Sur les dépens et les frais non répétibles :
L'équité commande de confirmer l'indemnité allouée, par les premiers juges, à [L] [T] en application de l'article 700 du code de procédure civile.
Succombant dans son appel, il n'y a pas lieu d'augmenter le montant de cette indemnité.
L'équité s'oppose à ce qu'il soit condamné à verser à la SA SOFACO une indemnité sur le fondement de l'article 700 du code de procédure civile.
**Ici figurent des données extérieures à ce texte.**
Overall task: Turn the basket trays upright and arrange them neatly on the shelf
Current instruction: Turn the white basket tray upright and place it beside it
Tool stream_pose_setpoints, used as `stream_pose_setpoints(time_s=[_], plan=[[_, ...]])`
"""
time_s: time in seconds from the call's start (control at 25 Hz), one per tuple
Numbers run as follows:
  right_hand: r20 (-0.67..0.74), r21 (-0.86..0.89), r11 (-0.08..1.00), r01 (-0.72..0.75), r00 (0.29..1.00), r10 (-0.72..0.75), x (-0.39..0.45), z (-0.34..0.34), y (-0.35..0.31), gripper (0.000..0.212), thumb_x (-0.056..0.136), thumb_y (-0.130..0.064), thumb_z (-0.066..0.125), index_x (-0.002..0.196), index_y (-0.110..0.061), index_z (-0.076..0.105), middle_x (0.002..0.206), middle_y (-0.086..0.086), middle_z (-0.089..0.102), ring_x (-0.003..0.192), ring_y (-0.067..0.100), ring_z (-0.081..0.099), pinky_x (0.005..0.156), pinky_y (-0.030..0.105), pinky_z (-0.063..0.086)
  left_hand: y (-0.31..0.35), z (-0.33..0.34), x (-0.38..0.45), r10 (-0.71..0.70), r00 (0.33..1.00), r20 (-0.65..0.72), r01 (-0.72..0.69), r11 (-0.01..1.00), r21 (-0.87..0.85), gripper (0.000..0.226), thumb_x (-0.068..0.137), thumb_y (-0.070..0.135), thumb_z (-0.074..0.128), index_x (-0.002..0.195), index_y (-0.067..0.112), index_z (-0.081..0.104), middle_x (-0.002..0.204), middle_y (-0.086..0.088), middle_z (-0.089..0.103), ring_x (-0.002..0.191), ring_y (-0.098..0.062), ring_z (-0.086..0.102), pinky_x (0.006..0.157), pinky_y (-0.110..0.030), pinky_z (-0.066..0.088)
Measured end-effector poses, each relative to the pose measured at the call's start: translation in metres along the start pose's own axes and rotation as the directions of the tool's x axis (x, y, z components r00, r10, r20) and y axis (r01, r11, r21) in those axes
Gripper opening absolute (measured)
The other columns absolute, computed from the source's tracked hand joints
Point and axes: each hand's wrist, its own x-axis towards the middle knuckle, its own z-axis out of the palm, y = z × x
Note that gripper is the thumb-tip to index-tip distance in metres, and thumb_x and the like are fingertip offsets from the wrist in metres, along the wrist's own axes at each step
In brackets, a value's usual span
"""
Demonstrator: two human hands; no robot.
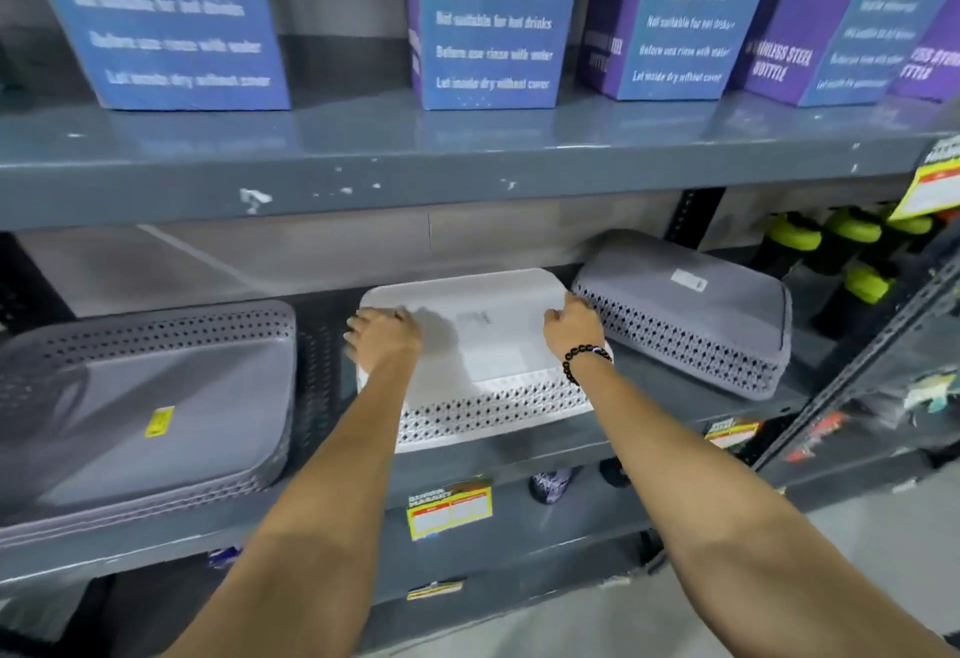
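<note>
White tray: I see the white perforated plastic basket tray (483, 351) lying upside down at the middle of the grey metal shelf (649, 429), its flat base facing up.
Left grip: my left hand (382, 340) rests on the base near its left edge, fingers curled over that edge.
Right grip: my right hand (571, 327), a black bead bracelet (584, 353) at the wrist, clasps the base's far right corner.
Right neighbour: a grey perforated basket tray (685, 314), also inverted, lies just beside it.
Left neighbour: a stack of grey basket trays (145, 397) sits upright, apart.
</note>
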Motion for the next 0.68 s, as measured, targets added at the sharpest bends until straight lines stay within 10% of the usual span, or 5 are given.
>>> stream_pose_setpoints(time_s=[0.2, 0.36, 0.52, 0.68], plan=[[0.258, -0.063, 0.986, -0.156, 0.952, 0.167, 0.046, 0.007, 0.018, 0.066, 0.094, -0.049, 0.029, 0.138, -0.001, 0.042, 0.147, 0.022, 0.038, 0.134, 0.034, 0.040, 0.113, 0.043, 0.033, -0.007, -0.006, 0.012, -0.237, 0.967, 0.090, 0.250, 0.953, -0.173, 0.067, 0.098, 0.048, 0.025, 0.140, -0.004, 0.039, 0.144, -0.022, 0.044, 0.131, -0.038, 0.045, 0.107, -0.043, 0.037], [0.215, 0.249, 0.887, -0.389, 0.915, 0.341, 0.049, -0.003, -0.001, 0.081, 0.090, -0.063, 0.025, 0.145, -0.005, 0.032, 0.154, 0.019, 0.027, 0.140, 0.034, 0.031, 0.115, 0.045, 0.025, -0.006, -0.020, 0.003, -0.200, 0.980, 0.011, 0.194, 0.933, -0.304, 0.074, 0.097, 0.054, 0.016, 0.139, -0.002, 0.041, 0.143, -0.024, 0.045, 0.130, -0.039, 0.045, 0.107, -0.044, 0.036], [0.100, 0.813, 0.504, -0.291, 0.923, 0.373, 0.046, -0.027, -0.022, 0.060, 0.095, -0.048, 0.031, 0.122, -0.002, 0.058, 0.124, 0.021, 0.056, 0.119, 0.034, 0.051, 0.102, 0.044, 0.039, 0.016, -0.058, -0.005, -0.124, 0.981, -0.146, -0.010, 0.729, -0.684, 0.060, 0.099, 0.047, 0.021, 0.138, 0.007, 0.044, 0.144, -0.017, 0.046, 0.131, -0.033, 0.044, 0.109, -0.037, 0.034], [0.146, 0.954, 0.191, -0.231, 0.915, 0.376, 0.035, -0.038, -0.019, 0.041, 0.082, -0.056, 0.043, 0.073, -0.018, 0.056, 0.092, 0.004, 0.061, 0.092, 0.026, 0.058, 0.085, 0.034, 0.048, 0.012, -0.084, -0.012, -0.247, 0.963, -0.108, 0.000, 0.400, -0.916, 0.043, 0.097, 0.046, 0.034, 0.103, 0.014, 0.062, 0.102, -0.008, 0.061, 0.093, -0.024, 0.057, 0.079, -0.031, 0.044]])
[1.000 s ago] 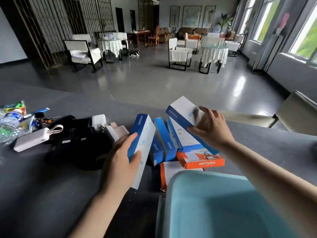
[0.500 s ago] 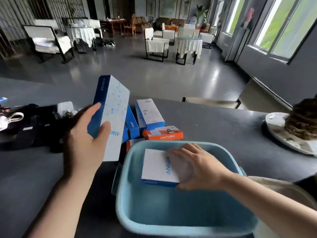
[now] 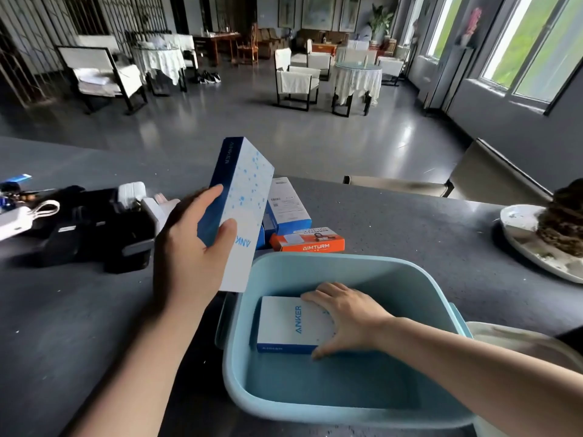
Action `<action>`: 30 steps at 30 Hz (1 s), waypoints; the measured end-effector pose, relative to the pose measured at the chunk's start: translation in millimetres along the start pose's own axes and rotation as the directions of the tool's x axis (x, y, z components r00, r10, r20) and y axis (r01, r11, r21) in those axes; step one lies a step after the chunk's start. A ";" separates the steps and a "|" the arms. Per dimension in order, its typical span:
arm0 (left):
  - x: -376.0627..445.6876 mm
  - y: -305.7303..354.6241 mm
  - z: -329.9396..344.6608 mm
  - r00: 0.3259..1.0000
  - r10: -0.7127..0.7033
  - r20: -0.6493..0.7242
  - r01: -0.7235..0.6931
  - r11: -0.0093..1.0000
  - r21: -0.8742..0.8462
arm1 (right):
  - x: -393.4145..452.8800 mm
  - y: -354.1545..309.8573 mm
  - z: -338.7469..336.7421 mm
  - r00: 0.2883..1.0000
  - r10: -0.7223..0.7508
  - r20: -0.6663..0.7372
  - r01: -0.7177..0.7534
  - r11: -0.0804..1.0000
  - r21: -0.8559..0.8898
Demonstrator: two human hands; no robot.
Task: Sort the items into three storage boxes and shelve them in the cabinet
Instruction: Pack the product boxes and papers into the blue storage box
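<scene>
A light blue storage box (image 3: 407,272) stands on the dark table in front of me. Inside it a white and blue Anker box (image 3: 290,323) lies flat on the bottom, and my right hand (image 3: 345,316) grips its right end, fingers over the far edge and thumb on the near edge. My left hand (image 3: 189,260) holds a tall blue and white Anker box (image 3: 243,197) upright above the table, just left of the storage box. Behind lie another blue and white box (image 3: 288,206) and an orange box (image 3: 307,242).
Black pouches (image 3: 91,228), a white charger (image 3: 132,192) and a white power bank (image 3: 15,217) lie at the left. A white plate (image 3: 520,234) with a dark brown heap sits at the right. A beige chair back (image 3: 504,339) is beside the storage box.
My right hand has lowered its Anker box to the bottom of the storage box. My left hand has carried the tall box rightward, closer to the storage box.
</scene>
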State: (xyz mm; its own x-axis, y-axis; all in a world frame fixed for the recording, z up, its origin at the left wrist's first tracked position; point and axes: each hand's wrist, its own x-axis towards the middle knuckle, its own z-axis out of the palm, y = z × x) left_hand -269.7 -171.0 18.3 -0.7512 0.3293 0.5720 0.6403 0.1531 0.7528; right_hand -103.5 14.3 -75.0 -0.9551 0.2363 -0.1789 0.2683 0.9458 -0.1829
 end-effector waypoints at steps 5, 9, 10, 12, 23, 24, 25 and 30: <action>2.9 -1.1 11.3 0.992 -0.102 0.078 0.113 0.983 -0.145 | -9.4 4.1 -24.3 0.992 0.054 -0.111 -0.028 0.975 0.221; -7.5 14.4 27.8 0.975 -0.176 0.137 0.212 0.922 -0.324 | -24.4 -13.4 -79.2 0.844 0.375 -0.383 0.070 0.631 0.773; -15.3 20.2 34.6 0.972 -0.173 0.159 0.219 0.911 -0.349 | -26.2 -23.5 -91.3 0.864 0.411 -0.291 0.070 0.475 0.877; -33.9 28.6 49.1 0.973 -0.121 0.198 0.188 0.912 -0.365 | -24.9 -38.9 -104.5 0.906 0.401 -0.134 0.010 0.296 0.955; -57.8 20.6 55.1 0.931 0.014 0.365 0.097 0.954 -0.284 | -17.2 -38.4 -92.9 0.835 0.531 -0.145 0.007 0.253 0.967; -55.4 12.3 50.5 0.937 0.013 0.348 0.071 0.971 -0.227 | -19.3 -32.5 -90.3 0.838 0.523 -0.157 0.003 0.283 0.959; -52.1 1.1 46.2 0.946 0.006 0.323 0.039 0.990 -0.132 | -23.1 -27.7 -88.8 0.848 0.506 -0.156 -0.014 0.317 0.948; -47.9 -39.4 40.3 0.898 -0.177 0.403 0.091 0.971 0.222 | -38.3 -9.9 -68.4 0.958 0.260 -0.117 -0.168 0.846 0.507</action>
State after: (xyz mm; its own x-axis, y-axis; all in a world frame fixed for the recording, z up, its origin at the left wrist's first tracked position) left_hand -252.5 -155.2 -51.9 -0.7229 0.6445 0.2491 0.5886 0.3855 0.7106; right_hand -78.2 11.0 -0.2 -0.8602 0.4988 -0.1062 0.4512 0.6473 -0.6143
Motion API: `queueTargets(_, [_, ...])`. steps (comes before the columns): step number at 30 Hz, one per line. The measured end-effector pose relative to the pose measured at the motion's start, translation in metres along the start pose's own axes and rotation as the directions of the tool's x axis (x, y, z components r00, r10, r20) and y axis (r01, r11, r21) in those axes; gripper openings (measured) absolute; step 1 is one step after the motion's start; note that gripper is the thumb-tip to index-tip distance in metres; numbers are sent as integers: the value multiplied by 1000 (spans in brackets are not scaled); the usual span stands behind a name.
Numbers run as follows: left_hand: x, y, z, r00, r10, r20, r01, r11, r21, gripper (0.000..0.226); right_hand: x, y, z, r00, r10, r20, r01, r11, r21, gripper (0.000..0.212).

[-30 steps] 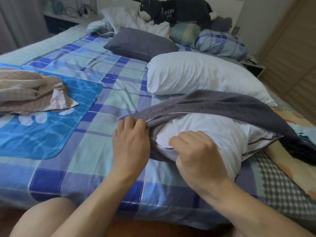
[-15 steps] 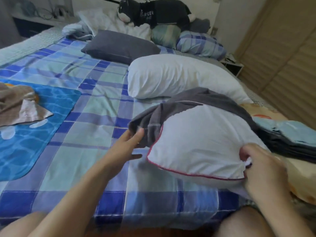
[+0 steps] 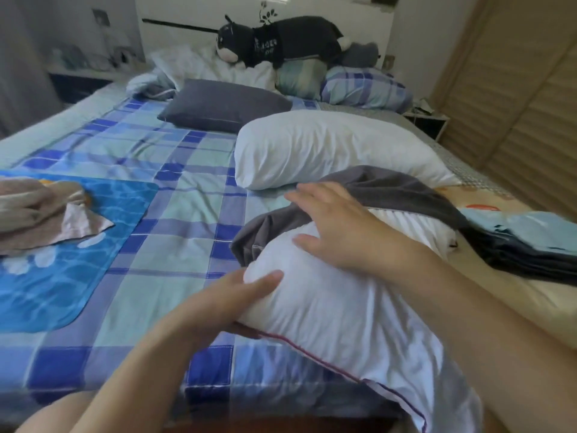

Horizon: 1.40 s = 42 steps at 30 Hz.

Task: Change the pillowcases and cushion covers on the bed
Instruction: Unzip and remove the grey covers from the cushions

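A bare white pillow [image 3: 349, 320] with dark red piping lies at the near edge of the bed, its far end still under a grey pillowcase [image 3: 390, 189]. My left hand [image 3: 231, 298] grips the pillow's near left corner, thumb on top and fingers below. My right hand [image 3: 337, 223] lies on top with straight spread fingers, reaching onto the grey pillowcase's edge. A second bare white pillow [image 3: 324, 148] lies just behind. Further back rests a grey-covered pillow [image 3: 224, 104].
A plaid blue bedsheet [image 3: 168, 195] covers the bed. A beige cloth [image 3: 37, 210] lies on a blue mat [image 3: 78, 245] at left. Folded dark and light-blue linens [image 3: 524, 242] sit at right. A plush toy [image 3: 281, 39], checked pillows and a wooden wardrobe [image 3: 512, 114] stand behind.
The pillow has slid toward me, further out of the grey case. My right hand left the pillow's near corner and now lies flat on top; my left hand moved onto the pillow's left corner.
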<state>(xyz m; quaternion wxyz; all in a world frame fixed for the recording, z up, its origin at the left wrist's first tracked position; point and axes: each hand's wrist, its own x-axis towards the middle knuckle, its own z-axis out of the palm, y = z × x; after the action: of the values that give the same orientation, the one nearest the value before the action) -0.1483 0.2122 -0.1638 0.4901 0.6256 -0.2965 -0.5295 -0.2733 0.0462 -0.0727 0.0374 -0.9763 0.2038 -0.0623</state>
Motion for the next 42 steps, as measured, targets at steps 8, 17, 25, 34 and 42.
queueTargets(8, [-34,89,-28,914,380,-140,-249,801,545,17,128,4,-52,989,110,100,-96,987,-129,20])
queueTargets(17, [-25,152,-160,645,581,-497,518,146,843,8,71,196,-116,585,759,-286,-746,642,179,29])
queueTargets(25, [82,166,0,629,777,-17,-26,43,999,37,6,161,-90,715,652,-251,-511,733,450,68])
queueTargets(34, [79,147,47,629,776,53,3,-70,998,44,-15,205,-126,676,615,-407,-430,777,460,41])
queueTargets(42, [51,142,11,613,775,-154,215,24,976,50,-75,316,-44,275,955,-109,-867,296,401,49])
La Cour constate que, pour le surplus, les dispositions du jugement entrepris ne sont pas critiquées.
PAR CES MOTIFS
La Cour,
Infirme le jugement entrepris sur le préjudice résultant de la perte ou de la diminution des possibilités de promotion professionnelle,
Statuant à nouveau sur ce point,
Déboute [L] [T] de sa demande de réparation d'un préjudice résultant de la perte ou de la diminution des possibilités de promotion professionnelle,
Confirme le jugement entrepris sur le surplus des dispositions,
Déboute [L] [T] et la SA SOFACO de leurs demandes relatives à l'application de l'article 700 du code de procédure civile en cause d'appel,
Dispense [L] [T] du paiement du droit prévu à l'article R. 144-10 du code de la sécurité sociale.